• _Your assignment_
Which of the lines in the listing that follows hold "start"? Pull each one out.
*** Block opens ***
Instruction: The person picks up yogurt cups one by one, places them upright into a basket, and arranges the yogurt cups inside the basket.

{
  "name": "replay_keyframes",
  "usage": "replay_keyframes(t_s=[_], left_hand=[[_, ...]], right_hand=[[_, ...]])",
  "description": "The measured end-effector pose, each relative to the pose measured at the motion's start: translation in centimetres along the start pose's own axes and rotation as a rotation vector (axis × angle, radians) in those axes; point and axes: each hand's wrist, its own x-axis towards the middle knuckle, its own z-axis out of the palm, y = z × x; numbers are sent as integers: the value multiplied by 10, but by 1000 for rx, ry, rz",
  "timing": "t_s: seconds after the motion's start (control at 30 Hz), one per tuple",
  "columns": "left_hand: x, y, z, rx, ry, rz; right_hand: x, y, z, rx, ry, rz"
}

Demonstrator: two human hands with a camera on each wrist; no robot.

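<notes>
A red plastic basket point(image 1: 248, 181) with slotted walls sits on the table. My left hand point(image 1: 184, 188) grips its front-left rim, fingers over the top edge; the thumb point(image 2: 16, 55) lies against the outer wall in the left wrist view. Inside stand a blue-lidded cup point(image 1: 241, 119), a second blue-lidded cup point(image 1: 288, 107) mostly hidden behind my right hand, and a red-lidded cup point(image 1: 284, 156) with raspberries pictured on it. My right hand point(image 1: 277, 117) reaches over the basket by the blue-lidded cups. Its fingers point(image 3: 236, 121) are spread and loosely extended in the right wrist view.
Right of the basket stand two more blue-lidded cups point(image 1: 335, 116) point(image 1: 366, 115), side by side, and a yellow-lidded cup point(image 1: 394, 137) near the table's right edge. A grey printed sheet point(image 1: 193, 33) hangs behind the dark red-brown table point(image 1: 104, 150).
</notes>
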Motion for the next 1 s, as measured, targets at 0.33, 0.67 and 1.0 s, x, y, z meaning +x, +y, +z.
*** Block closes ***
• _Exercise output_
  "description": "The measured end-effector pose, each relative to the pose measured at the motion's start: translation in centimetres along the start pose's own axes and rotation as a rotation vector (axis × angle, radians) in those axes; point and axes: each hand's wrist, its own x-axis towards the middle knuckle, its own z-axis out of the palm, y = z × x; numbers are sent as integers: the value multiplied by 10, but by 1000 for rx, ry, rz",
  "timing": "t_s: seconds after the motion's start (control at 30 Hz), one per tuple",

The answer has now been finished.